The Importance of Multiple IT Environments

By Richard Hawes

Very early in my IT career, I learned that, as a matter of general best practice, companies almost always have at least two environments for critical systems and usually three for application development and management. Some companies, depending on their complexity and needs, have more than that. This is to enable the technology teams that support the company’s systems to develop and/or test new software without jeopardizing the operations of the business that are run in the Production environment.

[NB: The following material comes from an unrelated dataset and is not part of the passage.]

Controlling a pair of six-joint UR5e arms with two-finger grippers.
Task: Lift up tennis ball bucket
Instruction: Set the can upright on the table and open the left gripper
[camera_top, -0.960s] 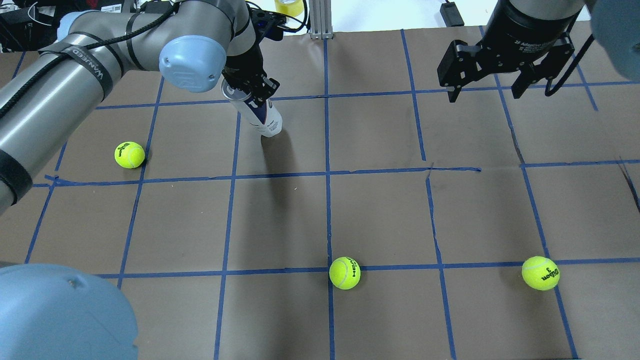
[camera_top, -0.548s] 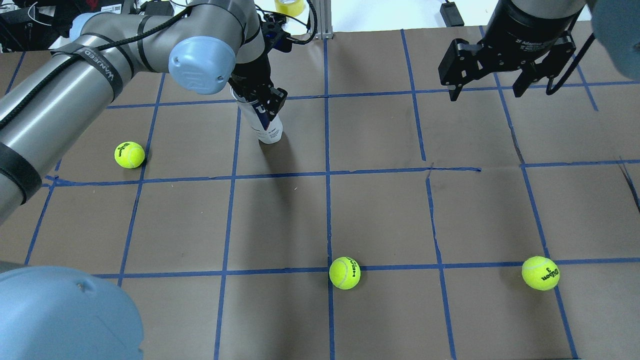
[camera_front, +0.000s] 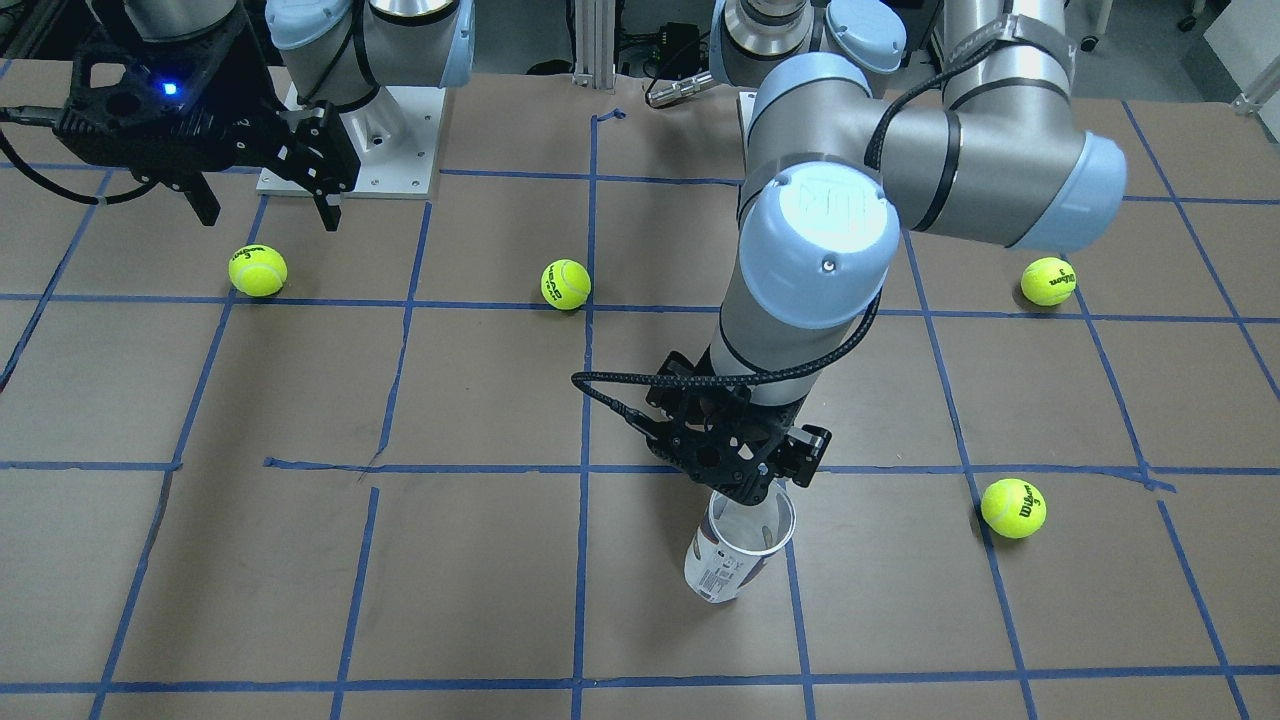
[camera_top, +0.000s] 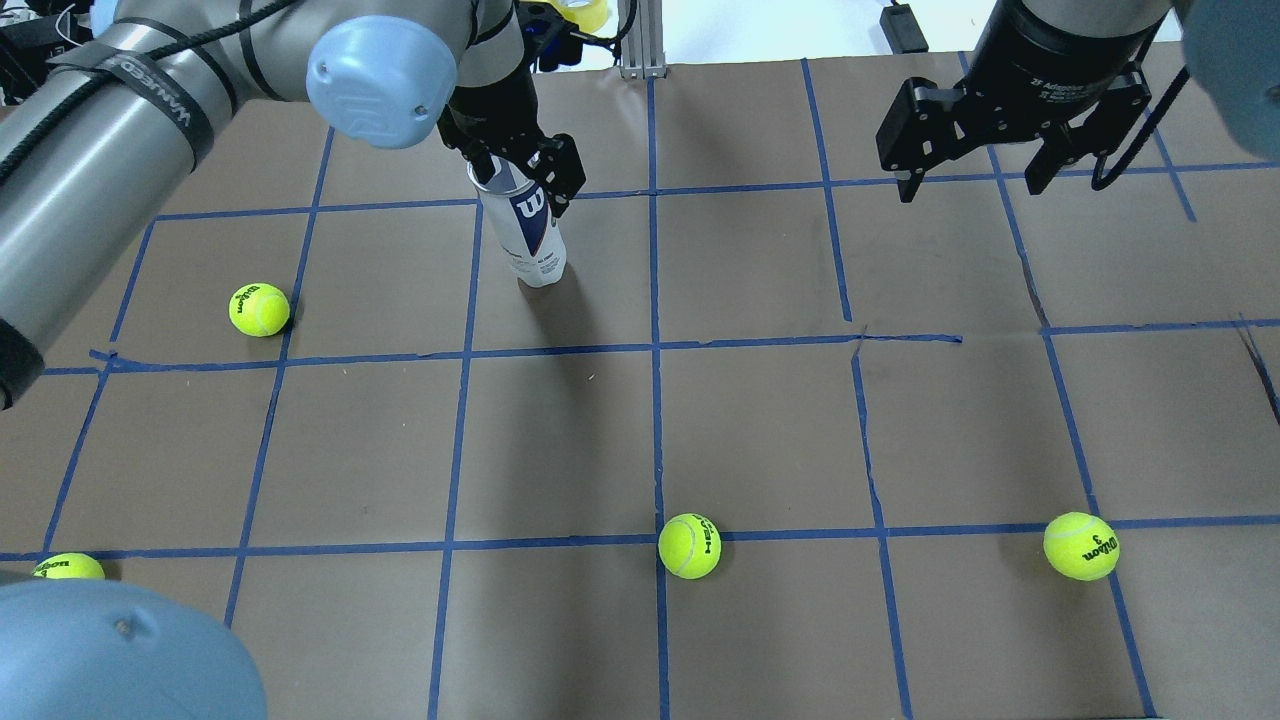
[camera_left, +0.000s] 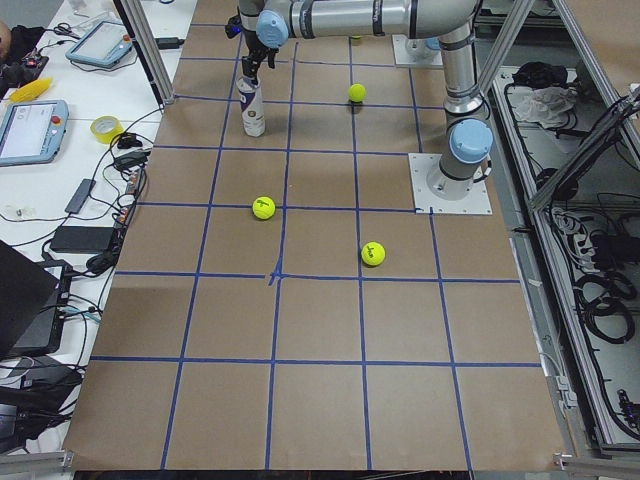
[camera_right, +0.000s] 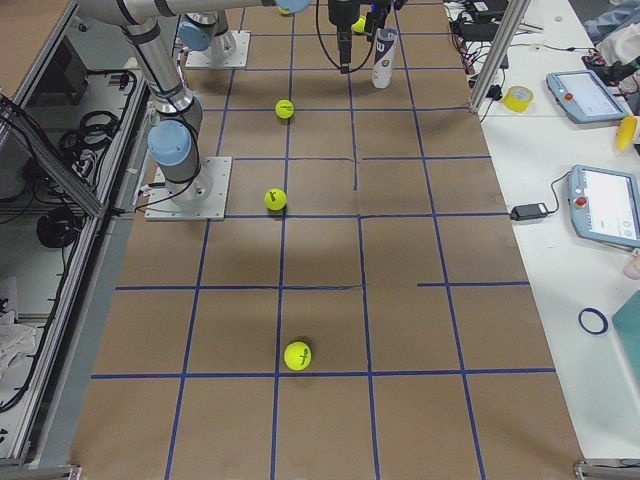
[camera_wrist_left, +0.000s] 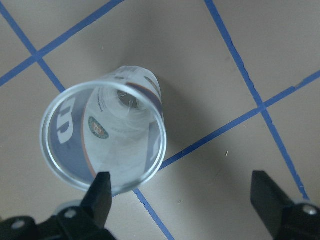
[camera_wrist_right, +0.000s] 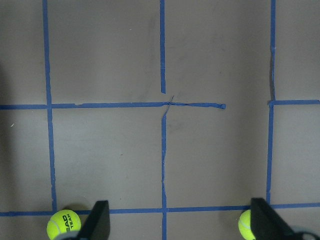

Otherwise, IT people would be making changes and testing in Production– the thought of which will make any operational or management folk’s eyes wide with fear. The optimum scenario is that these different environments, and their respective components, resemble one another as closely as possible. Yet each is completely separate from the others, serving a purpose in the process of maintaining and enhancing system functionality for the organization. Before we get into specifics about each, let’s establish a working definition of an IT environment

An IT environment is the collection of hardware, software, and network resources that are used to run and support the systems that people use to run an organization. They run applications, store and process data, and provide access to these to the company’s users. They can be of almost any size and can be hosted on-premise, in data centers, or the cloud. The naming and use-case specifics can vary, but the three most common environment types in an enterprise are Development (sometimes referred to in shorthand as “dev” or as a “sandbox” environment), Test (sometimes called QA for “quality assurance”, or “staging” or “pre-production”), and Production (the ever creative “prod”). 

Let’s start with the most intuitive of these, Production. This is the “live” environment; the one that every active system end-user in the company will know and have access to. It is where people log in to do their jobs. It isn’t practice; it’s the game. As such, stability and reliability are paramount, and it is resourced accordingly. If it has problems, the business has problems. If something results in users being unable to access the resources required to do their jobs, it leads to lost time and resources for the company and consternation amongst employees. If an impact is significant, it can derail deliverables and affect the bottom line. For this reason, it is kept under strict change control. All IT functions such as development and testing are (ideally) kept completely out of the production environment. Changes are not migrated until thoroughly vetted and approved via an established process (which we’ll get to in a moment). Production is the baby that everyone rocks. 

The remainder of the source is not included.